Which lines of the entries below contain the string "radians"? Copy each one.

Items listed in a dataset
···
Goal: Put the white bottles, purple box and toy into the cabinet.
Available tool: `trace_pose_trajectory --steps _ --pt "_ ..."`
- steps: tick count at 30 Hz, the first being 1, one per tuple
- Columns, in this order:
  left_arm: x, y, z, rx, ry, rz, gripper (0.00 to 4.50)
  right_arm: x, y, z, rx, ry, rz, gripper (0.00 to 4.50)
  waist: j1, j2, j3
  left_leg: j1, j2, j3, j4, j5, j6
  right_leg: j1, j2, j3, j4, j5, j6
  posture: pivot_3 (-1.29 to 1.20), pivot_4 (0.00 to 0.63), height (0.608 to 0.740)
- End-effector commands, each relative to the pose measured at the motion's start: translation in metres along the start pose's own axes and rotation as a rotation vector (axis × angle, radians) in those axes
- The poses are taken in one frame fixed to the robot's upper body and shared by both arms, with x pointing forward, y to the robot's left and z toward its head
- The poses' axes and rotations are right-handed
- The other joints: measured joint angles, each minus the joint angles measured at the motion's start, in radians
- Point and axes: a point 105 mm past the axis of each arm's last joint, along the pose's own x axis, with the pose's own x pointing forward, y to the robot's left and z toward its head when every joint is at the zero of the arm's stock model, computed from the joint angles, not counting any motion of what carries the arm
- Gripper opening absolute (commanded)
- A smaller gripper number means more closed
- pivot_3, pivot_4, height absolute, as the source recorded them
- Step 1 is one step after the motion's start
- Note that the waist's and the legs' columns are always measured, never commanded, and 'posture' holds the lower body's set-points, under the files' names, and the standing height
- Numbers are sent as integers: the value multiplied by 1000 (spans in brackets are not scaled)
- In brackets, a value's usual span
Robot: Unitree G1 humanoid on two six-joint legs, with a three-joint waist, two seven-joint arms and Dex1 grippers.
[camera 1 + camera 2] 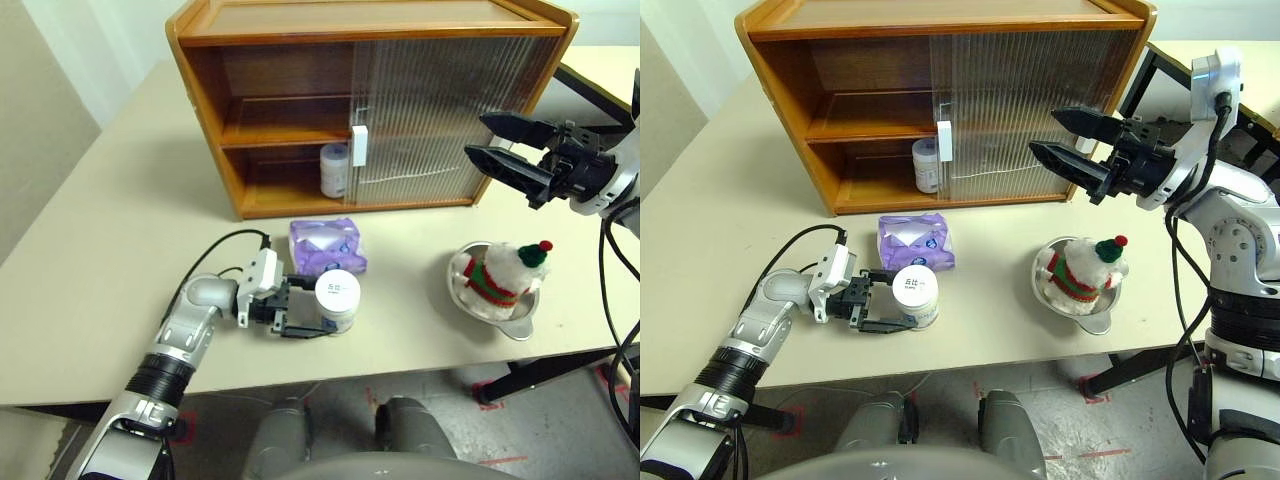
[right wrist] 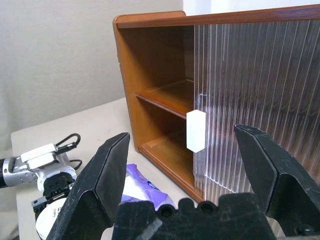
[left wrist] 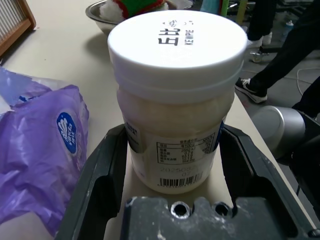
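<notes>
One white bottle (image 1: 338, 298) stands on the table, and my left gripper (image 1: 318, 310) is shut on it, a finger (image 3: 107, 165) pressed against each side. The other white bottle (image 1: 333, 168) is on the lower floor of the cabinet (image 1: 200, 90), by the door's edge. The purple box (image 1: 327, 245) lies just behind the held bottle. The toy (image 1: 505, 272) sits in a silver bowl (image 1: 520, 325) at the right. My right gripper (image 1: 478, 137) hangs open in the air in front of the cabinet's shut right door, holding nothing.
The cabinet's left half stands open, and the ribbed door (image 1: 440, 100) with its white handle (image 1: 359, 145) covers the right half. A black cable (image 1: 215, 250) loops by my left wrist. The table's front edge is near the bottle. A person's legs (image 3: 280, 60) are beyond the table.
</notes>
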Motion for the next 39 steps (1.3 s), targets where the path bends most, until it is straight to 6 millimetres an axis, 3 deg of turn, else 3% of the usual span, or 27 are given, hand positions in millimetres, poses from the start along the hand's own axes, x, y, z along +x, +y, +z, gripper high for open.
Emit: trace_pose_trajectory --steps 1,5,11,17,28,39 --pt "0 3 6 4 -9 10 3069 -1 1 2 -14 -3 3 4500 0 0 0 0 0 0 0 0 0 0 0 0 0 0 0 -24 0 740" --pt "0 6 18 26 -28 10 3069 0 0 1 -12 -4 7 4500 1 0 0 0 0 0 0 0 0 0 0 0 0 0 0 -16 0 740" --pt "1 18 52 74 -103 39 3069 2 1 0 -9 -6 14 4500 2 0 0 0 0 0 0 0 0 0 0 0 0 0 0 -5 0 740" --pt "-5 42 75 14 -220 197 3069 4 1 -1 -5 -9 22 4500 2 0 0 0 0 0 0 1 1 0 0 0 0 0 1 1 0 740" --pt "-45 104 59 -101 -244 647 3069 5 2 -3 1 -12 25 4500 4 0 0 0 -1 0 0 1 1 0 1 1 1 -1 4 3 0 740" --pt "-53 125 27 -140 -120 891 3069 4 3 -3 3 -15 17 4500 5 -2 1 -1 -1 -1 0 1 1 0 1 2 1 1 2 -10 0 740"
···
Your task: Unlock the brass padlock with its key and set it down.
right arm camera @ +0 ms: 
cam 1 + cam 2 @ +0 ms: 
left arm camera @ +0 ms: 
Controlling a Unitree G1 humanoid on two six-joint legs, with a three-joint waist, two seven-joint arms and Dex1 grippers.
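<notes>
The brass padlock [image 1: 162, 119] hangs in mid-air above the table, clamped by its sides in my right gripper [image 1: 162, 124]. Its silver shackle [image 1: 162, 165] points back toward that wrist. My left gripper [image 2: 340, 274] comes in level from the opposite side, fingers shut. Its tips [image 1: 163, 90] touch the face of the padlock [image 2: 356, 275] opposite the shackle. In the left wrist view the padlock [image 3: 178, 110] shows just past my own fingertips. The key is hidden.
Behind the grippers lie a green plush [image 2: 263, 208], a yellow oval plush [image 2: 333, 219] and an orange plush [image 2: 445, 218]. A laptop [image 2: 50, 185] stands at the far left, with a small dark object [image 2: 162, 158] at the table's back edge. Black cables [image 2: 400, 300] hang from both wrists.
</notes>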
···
TASK RESPONSE:
- End-effector commands, each relative to the pose measured at the motion's start: translation in metres along the start pose's own axes and rotation as a rotation vector (axis × angle, radians) in those axes
- The other joints: measured joint angles, each minus the joint angles measured at the motion's start, in radians

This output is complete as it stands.